Congratulations Toni on your collaboration with The Australian Ballet. The designs look simply stunning!
“Oh, thank you!”
Where did you look for inspiration?
“Well, mainly a lot of references to my archive and my work that I’ve done in the past. But it was more just a conversation with Alice Topp and myself – what she wanted the message to be behind the piece, what she wanted to get across in terms of emotion and just the general feeling of it. We just brainstormed it to a point where I thought, ‘I’m seeing nudes and fabrics that keep on moving when the body is not moving,’ so I was like, ‘This is it. Do you like it?’ And she said it was perfect and started crying so I thought, ‘Tick. Job done.’ [Laughs.] It didn’t really involve sketching or too much analysis.”
How much time was dedicated to the project?
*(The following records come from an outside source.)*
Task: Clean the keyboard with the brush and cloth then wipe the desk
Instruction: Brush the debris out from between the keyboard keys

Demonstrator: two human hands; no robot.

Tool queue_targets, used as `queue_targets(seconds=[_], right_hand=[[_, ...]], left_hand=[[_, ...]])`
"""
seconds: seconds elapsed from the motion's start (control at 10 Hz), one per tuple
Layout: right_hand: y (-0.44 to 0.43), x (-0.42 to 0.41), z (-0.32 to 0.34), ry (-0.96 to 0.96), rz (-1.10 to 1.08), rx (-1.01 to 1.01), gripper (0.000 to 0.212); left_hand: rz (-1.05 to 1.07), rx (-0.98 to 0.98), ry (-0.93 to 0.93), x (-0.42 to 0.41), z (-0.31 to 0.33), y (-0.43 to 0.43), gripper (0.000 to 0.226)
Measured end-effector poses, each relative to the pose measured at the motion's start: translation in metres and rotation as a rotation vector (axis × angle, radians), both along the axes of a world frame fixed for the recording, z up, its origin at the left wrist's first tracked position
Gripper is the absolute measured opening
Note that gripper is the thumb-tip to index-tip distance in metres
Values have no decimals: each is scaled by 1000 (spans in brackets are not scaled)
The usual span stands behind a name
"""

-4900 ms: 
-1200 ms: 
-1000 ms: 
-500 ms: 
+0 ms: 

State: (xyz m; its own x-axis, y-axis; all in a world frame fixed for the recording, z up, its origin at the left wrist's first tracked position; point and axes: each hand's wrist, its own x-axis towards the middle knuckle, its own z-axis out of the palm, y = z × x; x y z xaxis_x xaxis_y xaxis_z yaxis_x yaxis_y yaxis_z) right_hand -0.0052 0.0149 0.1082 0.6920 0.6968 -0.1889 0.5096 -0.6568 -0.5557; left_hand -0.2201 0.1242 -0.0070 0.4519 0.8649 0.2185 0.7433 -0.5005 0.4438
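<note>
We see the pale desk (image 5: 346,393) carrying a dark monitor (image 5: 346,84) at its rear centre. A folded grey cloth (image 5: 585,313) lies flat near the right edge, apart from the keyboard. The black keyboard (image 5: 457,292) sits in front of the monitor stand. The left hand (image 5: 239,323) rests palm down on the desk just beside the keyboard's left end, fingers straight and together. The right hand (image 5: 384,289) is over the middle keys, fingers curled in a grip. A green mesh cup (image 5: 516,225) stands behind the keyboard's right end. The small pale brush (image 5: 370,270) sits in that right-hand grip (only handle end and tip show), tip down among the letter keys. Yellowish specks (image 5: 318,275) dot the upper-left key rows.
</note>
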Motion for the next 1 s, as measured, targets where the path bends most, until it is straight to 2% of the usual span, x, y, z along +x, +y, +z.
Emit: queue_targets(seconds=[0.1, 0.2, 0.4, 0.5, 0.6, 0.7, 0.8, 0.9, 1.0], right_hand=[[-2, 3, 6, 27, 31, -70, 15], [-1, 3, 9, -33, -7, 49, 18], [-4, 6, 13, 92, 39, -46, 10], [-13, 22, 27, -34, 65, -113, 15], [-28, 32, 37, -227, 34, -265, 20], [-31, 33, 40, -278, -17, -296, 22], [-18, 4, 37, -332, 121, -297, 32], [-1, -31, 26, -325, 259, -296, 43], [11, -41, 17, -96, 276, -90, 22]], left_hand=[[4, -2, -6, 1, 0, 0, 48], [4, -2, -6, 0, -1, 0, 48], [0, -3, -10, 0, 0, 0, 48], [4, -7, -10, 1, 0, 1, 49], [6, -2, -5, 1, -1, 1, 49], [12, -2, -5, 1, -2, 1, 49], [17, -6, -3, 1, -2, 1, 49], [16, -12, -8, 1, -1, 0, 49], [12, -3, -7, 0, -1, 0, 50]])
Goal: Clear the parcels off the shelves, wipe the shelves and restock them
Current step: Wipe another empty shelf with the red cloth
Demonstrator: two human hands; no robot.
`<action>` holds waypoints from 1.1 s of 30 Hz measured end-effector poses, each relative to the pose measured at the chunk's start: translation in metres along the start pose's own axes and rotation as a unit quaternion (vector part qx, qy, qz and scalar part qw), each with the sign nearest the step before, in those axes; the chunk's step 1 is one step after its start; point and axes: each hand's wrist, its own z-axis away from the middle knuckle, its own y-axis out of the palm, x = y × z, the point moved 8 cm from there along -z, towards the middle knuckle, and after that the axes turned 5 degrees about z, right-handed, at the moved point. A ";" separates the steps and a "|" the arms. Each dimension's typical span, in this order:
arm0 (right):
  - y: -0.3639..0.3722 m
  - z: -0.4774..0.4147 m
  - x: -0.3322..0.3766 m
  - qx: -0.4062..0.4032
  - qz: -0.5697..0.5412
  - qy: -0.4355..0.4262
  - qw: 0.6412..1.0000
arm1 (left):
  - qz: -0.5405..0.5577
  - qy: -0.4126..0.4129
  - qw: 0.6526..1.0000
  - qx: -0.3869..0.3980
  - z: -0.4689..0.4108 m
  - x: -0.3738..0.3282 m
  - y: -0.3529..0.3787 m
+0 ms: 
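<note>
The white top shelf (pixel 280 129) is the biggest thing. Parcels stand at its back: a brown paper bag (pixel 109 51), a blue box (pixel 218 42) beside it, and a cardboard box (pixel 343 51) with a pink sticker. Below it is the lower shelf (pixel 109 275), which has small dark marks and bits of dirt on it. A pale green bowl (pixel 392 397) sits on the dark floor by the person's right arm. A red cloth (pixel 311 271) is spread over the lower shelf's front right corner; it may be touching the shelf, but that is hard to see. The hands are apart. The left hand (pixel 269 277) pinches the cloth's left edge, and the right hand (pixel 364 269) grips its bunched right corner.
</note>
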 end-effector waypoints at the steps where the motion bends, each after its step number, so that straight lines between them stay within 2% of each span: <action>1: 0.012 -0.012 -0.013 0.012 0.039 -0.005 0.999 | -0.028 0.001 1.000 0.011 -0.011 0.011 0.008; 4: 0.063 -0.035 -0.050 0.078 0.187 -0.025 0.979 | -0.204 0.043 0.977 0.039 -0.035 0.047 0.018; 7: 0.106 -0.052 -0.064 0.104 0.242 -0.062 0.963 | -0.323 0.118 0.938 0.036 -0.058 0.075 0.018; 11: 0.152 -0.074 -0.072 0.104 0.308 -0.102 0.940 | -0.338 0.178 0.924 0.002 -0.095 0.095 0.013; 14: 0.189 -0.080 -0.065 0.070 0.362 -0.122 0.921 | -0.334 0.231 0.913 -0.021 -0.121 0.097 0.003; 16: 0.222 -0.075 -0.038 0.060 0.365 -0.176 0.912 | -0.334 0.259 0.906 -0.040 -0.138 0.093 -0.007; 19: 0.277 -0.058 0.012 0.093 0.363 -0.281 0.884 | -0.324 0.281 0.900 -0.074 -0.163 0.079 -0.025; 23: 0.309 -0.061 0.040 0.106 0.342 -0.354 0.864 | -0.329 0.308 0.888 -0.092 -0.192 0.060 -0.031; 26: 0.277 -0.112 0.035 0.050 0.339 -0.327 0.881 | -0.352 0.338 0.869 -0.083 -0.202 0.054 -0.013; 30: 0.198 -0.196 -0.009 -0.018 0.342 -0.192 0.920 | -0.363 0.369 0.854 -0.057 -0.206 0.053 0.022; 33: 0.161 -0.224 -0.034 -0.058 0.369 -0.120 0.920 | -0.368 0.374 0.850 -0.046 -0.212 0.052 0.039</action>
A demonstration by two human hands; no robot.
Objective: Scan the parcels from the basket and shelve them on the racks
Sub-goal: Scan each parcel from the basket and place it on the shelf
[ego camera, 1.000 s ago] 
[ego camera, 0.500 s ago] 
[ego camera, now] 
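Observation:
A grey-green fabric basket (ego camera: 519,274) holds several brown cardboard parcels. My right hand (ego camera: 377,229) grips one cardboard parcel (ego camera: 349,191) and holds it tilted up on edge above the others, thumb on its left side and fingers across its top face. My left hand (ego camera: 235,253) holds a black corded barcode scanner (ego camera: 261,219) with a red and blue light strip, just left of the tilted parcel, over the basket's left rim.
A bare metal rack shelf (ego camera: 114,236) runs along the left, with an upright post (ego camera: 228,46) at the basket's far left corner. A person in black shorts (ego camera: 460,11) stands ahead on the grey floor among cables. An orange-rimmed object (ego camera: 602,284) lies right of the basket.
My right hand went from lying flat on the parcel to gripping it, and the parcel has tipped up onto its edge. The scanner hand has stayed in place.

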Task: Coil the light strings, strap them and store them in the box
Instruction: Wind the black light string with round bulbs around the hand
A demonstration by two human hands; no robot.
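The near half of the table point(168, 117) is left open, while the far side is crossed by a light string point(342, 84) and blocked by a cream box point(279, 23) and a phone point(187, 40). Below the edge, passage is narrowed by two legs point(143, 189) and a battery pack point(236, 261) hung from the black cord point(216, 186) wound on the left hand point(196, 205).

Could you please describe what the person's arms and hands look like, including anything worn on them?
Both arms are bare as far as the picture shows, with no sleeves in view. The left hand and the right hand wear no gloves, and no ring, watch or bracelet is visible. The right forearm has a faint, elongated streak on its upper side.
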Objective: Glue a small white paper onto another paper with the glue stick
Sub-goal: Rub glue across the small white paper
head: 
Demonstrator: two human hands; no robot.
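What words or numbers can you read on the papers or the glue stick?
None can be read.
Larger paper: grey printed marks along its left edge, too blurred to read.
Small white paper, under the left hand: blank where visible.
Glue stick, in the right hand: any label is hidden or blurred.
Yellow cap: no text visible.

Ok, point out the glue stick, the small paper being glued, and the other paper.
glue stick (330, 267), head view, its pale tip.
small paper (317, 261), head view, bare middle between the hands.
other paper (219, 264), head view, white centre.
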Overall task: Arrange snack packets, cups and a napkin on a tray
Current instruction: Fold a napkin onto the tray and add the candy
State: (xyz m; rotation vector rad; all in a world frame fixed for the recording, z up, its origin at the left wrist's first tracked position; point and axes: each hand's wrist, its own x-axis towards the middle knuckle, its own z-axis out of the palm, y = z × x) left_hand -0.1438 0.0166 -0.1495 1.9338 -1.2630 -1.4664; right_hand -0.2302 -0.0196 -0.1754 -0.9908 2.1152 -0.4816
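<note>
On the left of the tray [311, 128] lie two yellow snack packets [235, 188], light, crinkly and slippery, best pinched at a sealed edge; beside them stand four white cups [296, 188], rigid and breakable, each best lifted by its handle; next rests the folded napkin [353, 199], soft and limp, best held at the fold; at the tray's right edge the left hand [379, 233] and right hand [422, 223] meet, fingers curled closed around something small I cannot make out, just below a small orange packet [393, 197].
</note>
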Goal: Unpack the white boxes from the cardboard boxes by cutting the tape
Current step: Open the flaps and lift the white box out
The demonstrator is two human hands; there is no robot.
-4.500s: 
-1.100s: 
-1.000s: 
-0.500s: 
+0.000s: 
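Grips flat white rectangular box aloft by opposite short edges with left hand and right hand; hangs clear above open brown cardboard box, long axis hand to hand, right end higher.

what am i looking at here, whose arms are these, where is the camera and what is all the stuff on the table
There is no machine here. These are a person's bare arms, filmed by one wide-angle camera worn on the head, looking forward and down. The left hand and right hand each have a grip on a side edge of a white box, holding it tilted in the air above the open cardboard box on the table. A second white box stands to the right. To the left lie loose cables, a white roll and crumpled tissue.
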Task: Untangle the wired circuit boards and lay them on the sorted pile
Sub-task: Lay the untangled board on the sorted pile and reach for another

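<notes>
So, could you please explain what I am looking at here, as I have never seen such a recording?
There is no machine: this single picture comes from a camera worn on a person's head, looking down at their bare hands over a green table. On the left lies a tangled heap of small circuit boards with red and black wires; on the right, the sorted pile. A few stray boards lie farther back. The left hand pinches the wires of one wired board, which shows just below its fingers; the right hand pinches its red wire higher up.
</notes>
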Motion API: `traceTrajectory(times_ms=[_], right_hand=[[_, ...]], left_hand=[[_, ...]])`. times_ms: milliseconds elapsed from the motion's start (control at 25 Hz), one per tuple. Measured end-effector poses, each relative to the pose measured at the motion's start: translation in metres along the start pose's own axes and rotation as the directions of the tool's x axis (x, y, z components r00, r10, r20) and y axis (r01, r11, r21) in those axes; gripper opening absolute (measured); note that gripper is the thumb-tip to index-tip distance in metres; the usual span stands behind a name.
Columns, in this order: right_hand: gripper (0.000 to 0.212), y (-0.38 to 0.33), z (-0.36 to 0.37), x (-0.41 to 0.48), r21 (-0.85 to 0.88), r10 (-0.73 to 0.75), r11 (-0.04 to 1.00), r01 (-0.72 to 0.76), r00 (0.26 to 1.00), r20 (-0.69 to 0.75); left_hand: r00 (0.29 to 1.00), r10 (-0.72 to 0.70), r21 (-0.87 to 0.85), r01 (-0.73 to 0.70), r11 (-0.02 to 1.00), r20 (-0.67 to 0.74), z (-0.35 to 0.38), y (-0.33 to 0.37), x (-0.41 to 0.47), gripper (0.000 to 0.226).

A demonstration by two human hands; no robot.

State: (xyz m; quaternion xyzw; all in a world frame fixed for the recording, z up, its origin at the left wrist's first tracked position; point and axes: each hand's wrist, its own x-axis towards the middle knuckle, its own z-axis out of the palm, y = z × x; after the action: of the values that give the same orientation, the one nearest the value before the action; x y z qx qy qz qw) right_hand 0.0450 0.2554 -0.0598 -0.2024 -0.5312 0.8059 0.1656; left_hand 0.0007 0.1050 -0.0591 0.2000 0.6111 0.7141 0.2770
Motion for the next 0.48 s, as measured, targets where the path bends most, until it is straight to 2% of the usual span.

“Not a lot. I kind of slotted it in with other projects. But because I’ve done costumes for dance before it was easier and I know the guys after working with them as well in the past, so it was just about being comfortable. There wasn’t really any stress.”
What do you love about The Australian Ballet?
“I find it’s just like being a kid again when I’m around them, and they’re also uninhibited about themselves, their bodies and their ideas. So it’s refreshing coming from fashion when some things can be black or white or kind of like there’s a grey area. You’re always a little bit nervous in the fashion world.”
Any particular challenges when creating costumes for the ballet?
“Movement is probably the most practical, but then also longevity, depending on how long the program goes for. Some productions go for six weeks so you need to make sure the costumes can stand up for that period and not look like trash at the end of it!”
Would you like to do more projects of a similar nature?
“I like mixing it up, but I do love dance and working with different choreographers.”